- Assignment
Produce a character-for-character copy of the data below.

━━━━━━

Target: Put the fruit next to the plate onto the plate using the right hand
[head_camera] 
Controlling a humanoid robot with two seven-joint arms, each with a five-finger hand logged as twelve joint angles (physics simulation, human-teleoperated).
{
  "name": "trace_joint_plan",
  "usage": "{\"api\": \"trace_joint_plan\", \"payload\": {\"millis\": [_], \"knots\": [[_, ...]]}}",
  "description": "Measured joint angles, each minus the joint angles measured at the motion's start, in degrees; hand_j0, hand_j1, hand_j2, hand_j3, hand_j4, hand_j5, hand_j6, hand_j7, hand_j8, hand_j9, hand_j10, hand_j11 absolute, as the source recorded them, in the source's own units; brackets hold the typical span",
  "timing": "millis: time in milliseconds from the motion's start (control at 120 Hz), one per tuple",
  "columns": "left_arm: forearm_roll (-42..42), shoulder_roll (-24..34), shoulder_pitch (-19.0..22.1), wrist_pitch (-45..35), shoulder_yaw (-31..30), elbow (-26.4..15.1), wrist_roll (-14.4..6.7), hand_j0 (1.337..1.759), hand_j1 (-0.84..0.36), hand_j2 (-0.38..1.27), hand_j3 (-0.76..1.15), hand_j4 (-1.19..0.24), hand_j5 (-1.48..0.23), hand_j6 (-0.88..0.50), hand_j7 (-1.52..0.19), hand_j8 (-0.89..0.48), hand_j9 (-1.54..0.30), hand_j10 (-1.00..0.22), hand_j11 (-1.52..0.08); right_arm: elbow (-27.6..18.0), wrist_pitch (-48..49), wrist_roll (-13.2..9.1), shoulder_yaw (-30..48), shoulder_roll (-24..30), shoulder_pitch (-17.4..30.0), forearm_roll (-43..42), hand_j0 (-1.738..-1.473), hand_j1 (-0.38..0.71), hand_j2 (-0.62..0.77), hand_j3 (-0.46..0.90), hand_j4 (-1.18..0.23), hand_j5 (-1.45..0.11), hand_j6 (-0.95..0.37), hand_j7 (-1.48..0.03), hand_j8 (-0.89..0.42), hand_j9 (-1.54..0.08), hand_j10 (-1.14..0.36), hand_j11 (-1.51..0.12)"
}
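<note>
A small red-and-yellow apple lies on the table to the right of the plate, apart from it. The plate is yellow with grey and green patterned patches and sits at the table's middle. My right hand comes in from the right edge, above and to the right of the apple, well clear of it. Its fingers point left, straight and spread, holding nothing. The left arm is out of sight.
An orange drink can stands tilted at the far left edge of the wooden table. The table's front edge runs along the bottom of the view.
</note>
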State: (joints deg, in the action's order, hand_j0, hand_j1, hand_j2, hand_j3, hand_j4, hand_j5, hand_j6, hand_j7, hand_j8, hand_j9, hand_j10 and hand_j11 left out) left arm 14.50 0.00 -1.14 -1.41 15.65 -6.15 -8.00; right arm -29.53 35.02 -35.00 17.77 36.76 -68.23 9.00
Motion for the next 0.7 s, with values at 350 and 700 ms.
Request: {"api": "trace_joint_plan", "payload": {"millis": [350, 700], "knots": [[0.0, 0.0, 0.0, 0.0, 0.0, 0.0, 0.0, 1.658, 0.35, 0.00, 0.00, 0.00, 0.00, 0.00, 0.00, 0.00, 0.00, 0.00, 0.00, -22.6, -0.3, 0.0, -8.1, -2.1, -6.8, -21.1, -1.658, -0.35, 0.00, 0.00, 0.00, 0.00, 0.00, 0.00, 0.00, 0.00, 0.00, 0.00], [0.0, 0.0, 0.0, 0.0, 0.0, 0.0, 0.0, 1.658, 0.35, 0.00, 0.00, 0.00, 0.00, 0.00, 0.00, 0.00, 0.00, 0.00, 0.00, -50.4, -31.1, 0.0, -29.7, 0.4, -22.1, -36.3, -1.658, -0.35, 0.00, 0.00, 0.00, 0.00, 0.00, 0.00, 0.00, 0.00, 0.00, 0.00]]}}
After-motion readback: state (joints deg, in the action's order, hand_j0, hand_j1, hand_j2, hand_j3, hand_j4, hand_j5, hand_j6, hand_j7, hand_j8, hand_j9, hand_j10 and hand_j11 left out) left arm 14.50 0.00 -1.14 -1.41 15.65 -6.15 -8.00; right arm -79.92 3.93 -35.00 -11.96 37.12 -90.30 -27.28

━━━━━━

- Output of the exercise
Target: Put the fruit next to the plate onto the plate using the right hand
[head_camera] 
Controlling a humanoid robot with two seven-joint arms, each with a five-finger hand logged as twelve joint angles (physics simulation, human-teleoperated).
{
  "name": "trace_joint_plan",
  "usage": "{\"api\": \"trace_joint_plan\", \"payload\": {\"millis\": [_], \"knots\": [[_, ...]]}}",
  "description": "Measured joint angles, each minus the joint angles measured at the motion's start, in degrees; hand_j0, hand_j1, hand_j2, hand_j3, hand_j4, hand_j5, hand_j6, hand_j7, hand_j8, hand_j9, hand_j10, hand_j11 absolute, as the source recorded them, in the source's own units; brackets hold the typical span",
  "timing": "millis: time in milliseconds from the motion's start (control at 120 Hz), one per tuple",
  "columns": "left_arm: forearm_roll (-42..42), shoulder_roll (-24..34), shoulder_pitch (-19.0..22.1), wrist_pitch (-45..35), shoulder_yaw (-31..30), elbow (-26.4..15.1), wrist_roll (-14.4..6.7), hand_j0 (1.337..1.759), hand_j1 (-0.84..0.36), hand_j2 (-0.38..1.27), hand_j3 (-0.76..1.15), hand_j4 (-1.19..0.24), hand_j5 (-1.48..0.23), hand_j6 (-0.88..0.50), hand_j7 (-1.52..0.19), hand_j8 (-0.89..0.48), hand_j9 (-1.54..0.30), hand_j10 (-1.00..0.22), hand_j11 (-1.52..0.08); right_arm: elbow (-27.6..18.0), wrist_pitch (-48..49), wrist_roll (-13.2..9.1), shoulder_yaw (-30..48), shoulder_roll (-24..30), shoulder_pitch (-17.4..30.0), forearm_roll (-43..42), hand_j0 (-1.738..-1.473), hand_j1 (-0.38..0.71), hand_j2 (-0.62..0.77), hand_j3 (-0.46..0.90), hand_j4 (-1.18..0.23), hand_j5 (-1.45..0.11), hand_j6 (-0.95..0.37), hand_j7 (-1.48..0.03), hand_j8 (-0.89..0.42), hand_j9 (-1.54..0.08), hand_j10 (-1.14..0.36), hand_j11 (-1.51..0.12)"
}
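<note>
A small red-and-yellow apple lies on the table to the right of the plate, apart from it. The plate is yellow with grey and green patterned patches and sits at the table's middle. My right hand comes in from the right edge, above and to the right of the apple, well clear of it. Its fingers point left, straight and spread, holding nothing. The left arm is out of sight.
An orange drink can stands tilted at the far left edge of the wooden table. The table's front edge runs along the bottom of the view.
</note>
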State: (joints deg, in the action's order, hand_j0, hand_j1, hand_j2, hand_j3, hand_j4, hand_j5, hand_j6, hand_j7, hand_j8, hand_j9, hand_j10 and hand_j11 left out) left arm 14.50 0.00 -1.14 -1.41 15.65 -6.15 -8.00; right arm -29.53 35.02 -35.00 17.77 36.76 -68.23 9.00
Motion for the next 0.7 s, with values at 350 and 700 ms.
Request: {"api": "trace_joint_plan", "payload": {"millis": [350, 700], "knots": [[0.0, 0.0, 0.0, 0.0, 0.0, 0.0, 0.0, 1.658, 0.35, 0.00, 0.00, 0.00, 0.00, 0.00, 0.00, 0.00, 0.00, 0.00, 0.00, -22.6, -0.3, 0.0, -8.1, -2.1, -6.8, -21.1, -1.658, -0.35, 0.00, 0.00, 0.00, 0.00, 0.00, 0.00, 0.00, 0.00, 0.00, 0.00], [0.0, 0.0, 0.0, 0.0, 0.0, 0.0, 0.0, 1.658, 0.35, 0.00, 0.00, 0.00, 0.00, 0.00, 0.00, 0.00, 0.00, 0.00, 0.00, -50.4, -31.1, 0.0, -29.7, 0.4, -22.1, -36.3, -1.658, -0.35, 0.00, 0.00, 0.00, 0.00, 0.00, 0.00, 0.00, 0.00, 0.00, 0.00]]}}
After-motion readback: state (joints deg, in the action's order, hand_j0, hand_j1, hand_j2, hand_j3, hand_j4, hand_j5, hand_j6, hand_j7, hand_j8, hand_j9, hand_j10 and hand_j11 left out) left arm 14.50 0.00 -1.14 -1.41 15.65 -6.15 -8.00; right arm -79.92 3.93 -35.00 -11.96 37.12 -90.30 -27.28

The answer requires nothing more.